Journal of Materials Science

, Volume 43, Issue 23–24, pp 7293–7298 | Cite as

Decomposition process in a FeAuPd alloy nanostructured by severe plastic deformation

  • X. SauvageEmail author
  • A. Chbihi
  • D. Gunderov
  • E. V. Belozerov
  • A. G. Popov
Ultrafine-Grained Materials


The decomposition process mechanisms have been investigated in a Fe50Au25Pd25 (at.%) alloy processed by severe plastic deformation. Phases were characterized by X-ray diffraction (XRD) and microstructures were observed using transmission electron microscopy (TEM).

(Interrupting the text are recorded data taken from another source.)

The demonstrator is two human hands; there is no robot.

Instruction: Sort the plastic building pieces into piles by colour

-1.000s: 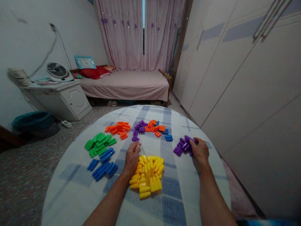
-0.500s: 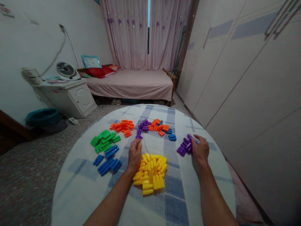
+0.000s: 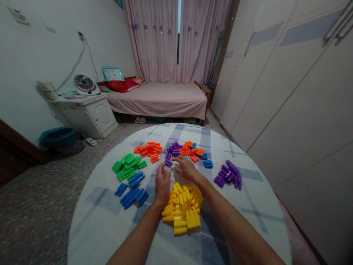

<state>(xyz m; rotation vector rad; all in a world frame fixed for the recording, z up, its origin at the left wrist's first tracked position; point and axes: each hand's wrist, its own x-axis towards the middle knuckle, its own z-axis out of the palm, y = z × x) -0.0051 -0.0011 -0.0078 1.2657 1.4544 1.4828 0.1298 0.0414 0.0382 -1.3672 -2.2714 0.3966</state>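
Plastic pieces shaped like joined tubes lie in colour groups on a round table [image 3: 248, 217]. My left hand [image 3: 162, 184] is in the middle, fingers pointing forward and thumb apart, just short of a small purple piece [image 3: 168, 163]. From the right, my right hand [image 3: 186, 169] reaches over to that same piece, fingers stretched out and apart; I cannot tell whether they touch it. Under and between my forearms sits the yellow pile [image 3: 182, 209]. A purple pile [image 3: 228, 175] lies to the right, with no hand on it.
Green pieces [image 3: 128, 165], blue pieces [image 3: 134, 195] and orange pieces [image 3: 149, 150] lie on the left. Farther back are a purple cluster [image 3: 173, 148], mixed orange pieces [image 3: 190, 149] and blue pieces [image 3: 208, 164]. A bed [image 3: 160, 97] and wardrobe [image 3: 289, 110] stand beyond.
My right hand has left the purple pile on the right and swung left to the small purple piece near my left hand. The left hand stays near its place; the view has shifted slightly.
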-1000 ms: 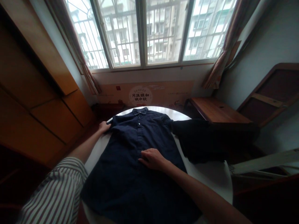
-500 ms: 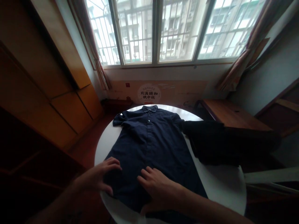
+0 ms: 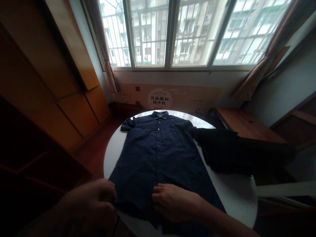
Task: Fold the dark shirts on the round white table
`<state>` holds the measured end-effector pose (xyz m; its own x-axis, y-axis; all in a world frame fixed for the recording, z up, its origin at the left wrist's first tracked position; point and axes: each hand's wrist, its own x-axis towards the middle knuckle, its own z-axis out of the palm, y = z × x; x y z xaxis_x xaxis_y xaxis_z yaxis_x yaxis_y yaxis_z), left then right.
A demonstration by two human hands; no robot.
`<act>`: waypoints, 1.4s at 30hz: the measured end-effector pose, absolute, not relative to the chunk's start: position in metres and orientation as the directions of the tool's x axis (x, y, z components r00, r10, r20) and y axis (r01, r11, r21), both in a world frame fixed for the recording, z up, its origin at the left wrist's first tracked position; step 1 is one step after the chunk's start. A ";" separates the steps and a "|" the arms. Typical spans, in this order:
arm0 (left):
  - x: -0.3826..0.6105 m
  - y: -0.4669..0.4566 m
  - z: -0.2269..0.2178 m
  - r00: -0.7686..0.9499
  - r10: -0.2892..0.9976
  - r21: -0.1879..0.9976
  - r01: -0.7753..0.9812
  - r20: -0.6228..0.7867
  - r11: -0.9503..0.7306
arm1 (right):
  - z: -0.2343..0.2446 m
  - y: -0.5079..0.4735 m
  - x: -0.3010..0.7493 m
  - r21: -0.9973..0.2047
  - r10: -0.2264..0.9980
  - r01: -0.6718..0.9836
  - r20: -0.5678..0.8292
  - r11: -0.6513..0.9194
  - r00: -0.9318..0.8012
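Observation:
A dark navy short-sleeved shirt [image 3: 158, 151] lies spread front up on a round white table [image 3: 115, 151], its collar at the far edge. At the shirt's lower left edge, my left hand [image 3: 98, 197] is closed with the shirt's edge in its fingers. My right hand [image 3: 170, 200] is closed on the fabric near the middle of the lower hem, its fingers curled in. The bottom of the shirt hangs near the front table edge, partly hidden by my right hand and arm.
A dark folded cloth [image 3: 224, 149] lies on the table's right side, touching the right sleeve. Behind it stands a wooden desk [image 3: 249, 125]. Wooden cabinets [image 3: 74, 115] line the left, and a barred window [image 3: 170, 36] is ahead.
Both hands have gone from open fingers to closed on the shirt. My left hand has moved down and left. The shirt's front lies flatter, with its left side pulled straighter.

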<state>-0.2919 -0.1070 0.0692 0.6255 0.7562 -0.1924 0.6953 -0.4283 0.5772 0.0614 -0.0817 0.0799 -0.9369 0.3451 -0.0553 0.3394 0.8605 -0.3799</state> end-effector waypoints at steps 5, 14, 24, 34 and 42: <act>-0.246 -0.036 0.095 0.665 0.743 0.570 0.639 -0.073 -0.516 | 0.089 -0.005 0.092 -0.521 0.637 0.518 0.067 0.679 -0.768; -0.142 0.172 0.036 0.293 0.941 0.538 0.773 0.170 -0.338 | 0.104 0.184 0.215 -0.285 0.997 0.957 0.069 0.049 -0.031; -0.138 0.225 -0.010 0.219 0.975 0.301 0.927 0.047 -0.222 | 0.083 0.247 0.243 -0.393 0.942 0.895 -0.327 -0.210 0.077; -0.139 0.222 -0.010 0.199 0.977 0.330 0.920 0.077 -0.213 | 0.106 0.240 0.207 -0.821 0.997 0.568 -0.079 -0.067 0.003; -0.136 0.218 -0.006 0.197 0.979 0.193 0.960 0.058 -0.205 | 0.128 0.225 0.217 -0.823 0.989 0.561 -0.011 -0.093 0.149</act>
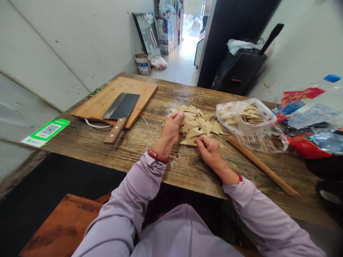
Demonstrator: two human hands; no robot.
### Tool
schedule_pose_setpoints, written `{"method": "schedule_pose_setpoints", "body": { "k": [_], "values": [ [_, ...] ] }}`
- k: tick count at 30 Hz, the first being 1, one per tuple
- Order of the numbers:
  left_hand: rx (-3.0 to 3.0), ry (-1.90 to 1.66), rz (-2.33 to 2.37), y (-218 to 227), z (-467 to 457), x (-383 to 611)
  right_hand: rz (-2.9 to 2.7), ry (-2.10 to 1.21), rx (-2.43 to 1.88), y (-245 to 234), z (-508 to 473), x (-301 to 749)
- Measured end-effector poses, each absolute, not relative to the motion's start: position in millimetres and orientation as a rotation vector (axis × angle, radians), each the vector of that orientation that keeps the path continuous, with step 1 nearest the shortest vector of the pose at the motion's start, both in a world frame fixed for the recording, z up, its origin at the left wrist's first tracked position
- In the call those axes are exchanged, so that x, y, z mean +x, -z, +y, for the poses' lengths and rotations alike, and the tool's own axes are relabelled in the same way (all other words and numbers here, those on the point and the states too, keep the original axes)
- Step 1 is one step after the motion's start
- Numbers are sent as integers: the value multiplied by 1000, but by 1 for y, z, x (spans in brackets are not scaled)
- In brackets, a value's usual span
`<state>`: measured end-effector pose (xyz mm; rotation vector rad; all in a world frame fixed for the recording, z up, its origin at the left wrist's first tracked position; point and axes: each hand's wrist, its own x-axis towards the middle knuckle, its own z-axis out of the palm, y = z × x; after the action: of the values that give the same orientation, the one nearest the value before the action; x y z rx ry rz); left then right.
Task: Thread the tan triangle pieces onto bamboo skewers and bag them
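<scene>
A loose pile of tan triangular tofu pieces (199, 123) lies on the wooden table. My left hand (170, 127) is closed at the pile's left edge, thumb and forefinger pinched on one tofu piece, mostly covered by the fingers. At the near right edge of the pile, my right hand (210, 151) is closed in a pinch on what looks like a thin bamboo skewer, of which little shows. To its right lies a bundle of bamboo skewers (261, 164), with a loose skewer alongside. A clear plastic bag (245, 112) behind the bundle contains skewered tofu pieces, with sticks pointing toward me.
On the left, a cleaver (122, 107) rests on a wooden cutting board (144, 87), handle over the near edge. A green QR card (46, 132) is at the table's left corner. Plastic packages and a blue-capped bottle (318, 103) crowd the right side. A wooden stool (63, 225) stands below left.
</scene>
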<state>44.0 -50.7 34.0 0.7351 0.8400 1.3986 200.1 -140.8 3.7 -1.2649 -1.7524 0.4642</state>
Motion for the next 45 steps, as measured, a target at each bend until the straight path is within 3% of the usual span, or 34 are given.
{"method": "schedule_pose_setpoints", "body": {
  "k": [45],
  "values": [
    [803, -1307, 632, -46, -80, 69, -1511, -672, -1270, -2, -137, 199]
  ]
}}
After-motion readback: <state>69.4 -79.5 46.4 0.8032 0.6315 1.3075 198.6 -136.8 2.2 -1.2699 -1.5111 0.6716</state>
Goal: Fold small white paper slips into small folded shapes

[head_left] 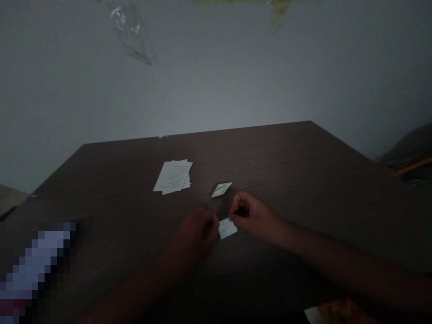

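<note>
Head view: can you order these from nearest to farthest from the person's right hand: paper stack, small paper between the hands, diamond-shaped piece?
1. Small paper: at the right hand.
2. Diamond-shaped piece: ahead, slightly left.
3. Paper stack: farther left.

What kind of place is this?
Likely a room in a home or small office, can't tell which: a dark wood-grain table by a plain wall, with what looks like a clear plastic bag up on it.
</note>
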Tool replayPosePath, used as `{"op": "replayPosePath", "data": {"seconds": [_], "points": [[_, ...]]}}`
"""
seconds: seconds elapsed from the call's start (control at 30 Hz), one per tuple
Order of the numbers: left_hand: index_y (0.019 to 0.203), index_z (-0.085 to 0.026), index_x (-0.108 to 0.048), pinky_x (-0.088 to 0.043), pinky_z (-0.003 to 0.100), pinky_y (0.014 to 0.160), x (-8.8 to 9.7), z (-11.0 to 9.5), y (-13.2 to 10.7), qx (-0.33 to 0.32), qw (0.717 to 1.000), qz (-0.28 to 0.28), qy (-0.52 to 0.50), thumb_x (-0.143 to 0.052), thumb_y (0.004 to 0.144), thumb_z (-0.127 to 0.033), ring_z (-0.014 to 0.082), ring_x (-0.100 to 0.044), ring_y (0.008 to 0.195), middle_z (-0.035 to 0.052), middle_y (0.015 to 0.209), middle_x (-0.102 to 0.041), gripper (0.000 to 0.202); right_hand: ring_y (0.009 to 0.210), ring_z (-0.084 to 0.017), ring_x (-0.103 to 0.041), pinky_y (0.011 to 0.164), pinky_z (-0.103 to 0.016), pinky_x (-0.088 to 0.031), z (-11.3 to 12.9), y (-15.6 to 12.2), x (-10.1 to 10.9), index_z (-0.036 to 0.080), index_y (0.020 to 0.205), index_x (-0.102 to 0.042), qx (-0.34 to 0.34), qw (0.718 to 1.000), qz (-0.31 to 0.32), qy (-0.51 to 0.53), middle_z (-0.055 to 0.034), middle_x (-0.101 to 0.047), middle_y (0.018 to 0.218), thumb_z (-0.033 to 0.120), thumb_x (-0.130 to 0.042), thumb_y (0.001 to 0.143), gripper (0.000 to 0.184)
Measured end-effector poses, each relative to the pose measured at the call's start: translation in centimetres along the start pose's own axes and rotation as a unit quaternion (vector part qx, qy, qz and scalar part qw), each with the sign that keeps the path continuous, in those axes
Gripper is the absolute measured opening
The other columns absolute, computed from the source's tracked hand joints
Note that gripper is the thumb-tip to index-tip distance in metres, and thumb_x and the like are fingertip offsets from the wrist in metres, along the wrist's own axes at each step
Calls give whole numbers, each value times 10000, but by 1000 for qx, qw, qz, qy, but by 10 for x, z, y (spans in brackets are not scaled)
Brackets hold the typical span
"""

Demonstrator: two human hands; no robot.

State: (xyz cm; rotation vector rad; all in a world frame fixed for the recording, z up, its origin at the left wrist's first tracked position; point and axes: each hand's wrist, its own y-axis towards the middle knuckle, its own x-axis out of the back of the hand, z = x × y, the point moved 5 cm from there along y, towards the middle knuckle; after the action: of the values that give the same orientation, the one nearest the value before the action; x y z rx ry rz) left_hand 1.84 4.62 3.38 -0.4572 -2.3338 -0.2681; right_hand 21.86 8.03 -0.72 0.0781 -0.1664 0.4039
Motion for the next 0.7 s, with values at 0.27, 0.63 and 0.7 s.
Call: {"op": "replayPosePath", "data": {"seconds": [0.27, 0.63, 0.7], "points": [[867, -267, -591, -543, 447, 914, -16, 1, -1, -21, 990, -3, 143, -662, 927, -135, 316, -669, 958, 50, 923, -691, 161, 1038, -277, -673, 978, -460, -576, 11, -1, -13, 271, 959, -652, 202, 944, 31, -259, -44, -728, 1007, 110, -792, 962, 213], [1126, -239, -808, -571, 515, 985, -17, -4, -1, -52, 976, 46, 208, -660, 1029, -105, 364, -721, 1126, 107, 1159, -809, 222, 1014, -278, -684, 1017, -481, -584, 10, -3, -10, 262, 919, -762, 195, 929, 78, -305, -52, -734, 979, 165, -818, 1057, 177], [1132, -233, -817, -575, 529, 999, -17, -4, -3, -54, 977, 44, 202, -693, 1027, -123, 374, -724, 1142, 110, 1175, -810, 196, 1001, -275, -682, 1009, -474, -578, 10, -2, -10, 262, 912, -761, 191, 929, 79, -306, -48, -732, 972, 164, -822, 1048, 179]]}}
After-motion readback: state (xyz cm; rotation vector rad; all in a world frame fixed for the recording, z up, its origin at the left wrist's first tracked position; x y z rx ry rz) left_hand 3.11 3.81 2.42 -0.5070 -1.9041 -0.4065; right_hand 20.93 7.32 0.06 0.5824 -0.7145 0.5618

In the coarse grain alloy homogenized and aged at 450 °C, the bcc α-Fe and fcc AuPd phases nucleate in the fcc supersaturated solid solution and grow by a discontinuous precipitation process resulting in a typical lamellar structure. The grain size of the homogenized FeAuPd alloy was reduced in a range of 50–100 nm by high pressure torsion (HPT). Aging at 450 °C this nanostructure leads to the decomposition of the solid solution into an equi-axed microstructure. The grain growth is very limited during aging and the grain size remains under 100 nm. The combination of two phases with different crystallographic structures (bcc α-Fe and fcc AuPd) and of the nanoscaled grain size gives rise to a significant hardening of the alloy.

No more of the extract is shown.